L’Albanie entre éclat de façade et "Absurdistan" : la lettre ouverte d’une diaspora lucide
Alors que l’Albanie tente de polir son image sur la scène internationale à coups de projets touristiques grandioses et de diplomatie active, la réalité vécue sur le terrain dessine un tableau bien plus sombre. Pour le Réseau Professionnel des Albanais de France (RPAF), il est temps de lever le voile sur ce que certains appellent désormais l’« Absurdistan albanais ».
Le paradoxe du "grand" peintre
Au sommet de l'État trône celui que l’on surnomme « Le Grand », non seulement pour sa stature physique, mais surtout pour l'arrogance dont il fait preuve face à son peuple. Edi Rama, le Premier ministre artiste, semble peindre une réalité alternative où le pouvoir se confond avec l'esthétisme, tandis que les fondations éthiques du pays s’effritent.
L’indignation naît d’un contraste insupportable :
La sévérité pour les faibles : On se souvient avec amertume des citoyens jetés en prison pour un simple étal de fortune sur un trottoir ou pour quelques factures d'eau et d'électricité impayées.
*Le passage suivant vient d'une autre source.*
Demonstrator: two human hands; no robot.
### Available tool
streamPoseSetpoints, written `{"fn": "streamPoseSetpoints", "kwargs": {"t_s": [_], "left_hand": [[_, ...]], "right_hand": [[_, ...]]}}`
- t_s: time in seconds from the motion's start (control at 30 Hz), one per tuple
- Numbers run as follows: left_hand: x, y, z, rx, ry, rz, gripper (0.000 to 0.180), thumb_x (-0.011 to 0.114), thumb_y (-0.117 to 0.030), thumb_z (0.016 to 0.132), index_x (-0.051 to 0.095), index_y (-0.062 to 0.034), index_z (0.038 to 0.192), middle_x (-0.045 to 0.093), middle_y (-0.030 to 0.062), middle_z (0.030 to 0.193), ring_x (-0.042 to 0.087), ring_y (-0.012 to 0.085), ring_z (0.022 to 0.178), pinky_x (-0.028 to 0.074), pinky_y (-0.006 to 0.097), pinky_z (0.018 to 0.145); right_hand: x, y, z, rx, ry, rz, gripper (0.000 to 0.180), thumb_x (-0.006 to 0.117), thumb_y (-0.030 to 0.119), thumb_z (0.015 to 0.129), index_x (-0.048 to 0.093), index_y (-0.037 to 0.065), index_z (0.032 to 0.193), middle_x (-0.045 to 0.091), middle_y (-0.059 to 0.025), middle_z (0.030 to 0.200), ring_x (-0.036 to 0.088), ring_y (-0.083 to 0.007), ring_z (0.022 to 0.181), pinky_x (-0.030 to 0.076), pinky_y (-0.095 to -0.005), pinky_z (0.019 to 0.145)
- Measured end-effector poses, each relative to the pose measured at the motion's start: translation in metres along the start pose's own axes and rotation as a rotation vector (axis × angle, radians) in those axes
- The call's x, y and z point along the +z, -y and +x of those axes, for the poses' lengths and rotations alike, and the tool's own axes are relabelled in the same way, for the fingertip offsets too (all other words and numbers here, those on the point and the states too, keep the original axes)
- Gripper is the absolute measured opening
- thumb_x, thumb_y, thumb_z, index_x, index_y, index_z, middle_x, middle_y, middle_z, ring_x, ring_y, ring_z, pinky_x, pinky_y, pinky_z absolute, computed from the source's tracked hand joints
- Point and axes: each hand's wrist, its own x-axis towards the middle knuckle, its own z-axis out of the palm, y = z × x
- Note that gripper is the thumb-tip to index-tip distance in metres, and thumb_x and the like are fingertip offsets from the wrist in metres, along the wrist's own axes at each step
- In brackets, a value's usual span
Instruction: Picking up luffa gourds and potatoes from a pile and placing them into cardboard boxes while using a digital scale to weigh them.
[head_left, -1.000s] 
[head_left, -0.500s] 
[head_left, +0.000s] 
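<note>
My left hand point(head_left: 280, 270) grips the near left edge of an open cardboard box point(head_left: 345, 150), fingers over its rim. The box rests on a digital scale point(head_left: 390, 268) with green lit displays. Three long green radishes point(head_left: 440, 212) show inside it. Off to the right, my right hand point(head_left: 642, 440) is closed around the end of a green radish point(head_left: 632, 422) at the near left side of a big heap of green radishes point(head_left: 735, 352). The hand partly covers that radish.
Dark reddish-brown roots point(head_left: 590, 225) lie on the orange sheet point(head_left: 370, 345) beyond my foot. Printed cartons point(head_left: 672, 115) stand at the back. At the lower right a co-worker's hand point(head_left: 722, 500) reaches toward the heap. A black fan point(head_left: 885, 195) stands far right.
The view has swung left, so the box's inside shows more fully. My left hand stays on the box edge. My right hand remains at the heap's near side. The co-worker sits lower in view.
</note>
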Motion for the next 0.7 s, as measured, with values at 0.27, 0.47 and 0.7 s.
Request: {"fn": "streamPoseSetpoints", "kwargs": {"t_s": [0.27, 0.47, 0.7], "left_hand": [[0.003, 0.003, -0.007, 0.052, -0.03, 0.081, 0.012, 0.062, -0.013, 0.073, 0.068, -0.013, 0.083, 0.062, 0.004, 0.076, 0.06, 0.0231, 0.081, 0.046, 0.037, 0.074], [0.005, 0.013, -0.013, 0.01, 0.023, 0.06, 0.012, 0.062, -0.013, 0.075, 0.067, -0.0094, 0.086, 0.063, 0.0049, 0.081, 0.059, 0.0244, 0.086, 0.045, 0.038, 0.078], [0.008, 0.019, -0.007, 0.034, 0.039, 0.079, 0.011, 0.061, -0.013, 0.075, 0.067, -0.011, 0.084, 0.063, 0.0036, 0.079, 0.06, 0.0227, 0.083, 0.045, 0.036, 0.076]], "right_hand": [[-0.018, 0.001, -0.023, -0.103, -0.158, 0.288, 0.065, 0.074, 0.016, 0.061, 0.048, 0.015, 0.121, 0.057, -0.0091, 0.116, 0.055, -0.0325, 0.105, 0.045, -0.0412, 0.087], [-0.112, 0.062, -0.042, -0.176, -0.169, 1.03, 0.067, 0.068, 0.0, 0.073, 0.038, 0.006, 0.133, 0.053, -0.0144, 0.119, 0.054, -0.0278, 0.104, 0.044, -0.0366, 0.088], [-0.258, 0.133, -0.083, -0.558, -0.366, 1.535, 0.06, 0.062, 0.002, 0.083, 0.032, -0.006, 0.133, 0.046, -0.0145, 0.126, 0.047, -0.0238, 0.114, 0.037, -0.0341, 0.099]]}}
Une application de la loi « au scalpel » quand il s’agit de la survie des plus pauvres.
L'aveuglement pour les forts : En parallèle, des milliards d’euros d’origine douteuse inondent le pays. Le secteur de la construction et les budgets municipaux semblent désormais dépendre de cette manne invisible. Face à ces flux colossaux, l'État ferme les yeux, transformant l'économie en une vaste machine de blanchiment d'argent.
Le triangle d’or : Durrës-Tiranë-Fushë Krujë
Loin des galeries d'art et des sommets européens, la géographie du crime dessine une autre carte de l'Albanie. Le triangle Durrës-Tiranë-Fushë Krujë est devenu le théâtre d'exécutions sommaires et de règlements de comptes qui rappellent les heures les plus sombres de l'instabilité balkanique.
Le constat est amer : entre les tonnes de produits narcotiques qui transitent et les affaires de corruption qui gangrènent les institutions, la sécurité des citoyens honnêtes devient une variable d'ajustement. Le système semble paralysé, ou pire, complice d'une spéculation de pouvoir où les connexions avec le monde du crime ne sont plus des rumeurs, mais des secrets de polichinelle.
Un pays endormi ?
L'un des aspects les plus tragiques de cet "Absurdistan" réside dans l'apathie apparente d'une partie de la population. Soumise à une propagande efficace ou épuisée par des décennies de transition inaboutie, une partie du peuple semble s'être résignée à cette gouvernance de l'ombre.
Pourtant, l'alternative politique ne semble pas offrir de refuge. Entre le « Peintre » Rama et le « Docteur » Berisha, l'Albanie semble piégée dans une boucle temporelle où les acteurs changent de rôle mais conservent les mêmes méthodes. Cette dualité bloque toute émergence d'une nouvelle classe politique intègre et visionnaire.
La voix de la diaspora
En tant que professionnels albanais en France, nous ne pouvons rester spectateurs de cette dérive. L'Albanie qui « fait rêver » dans les brochures touristiques ne doit pas occulter celle qui souffre, qui émigre et qui se voit confisquer son avenir par une élite déconnectée.
Le redressement de l'Albanie ne passera pas par des façades repeintes, mais par une justice équitable, une lutte réelle contre le crime organisé et, surtout, par le réveil d'une conscience citoyenne qui refuse de se soumettre à l'arbitraire.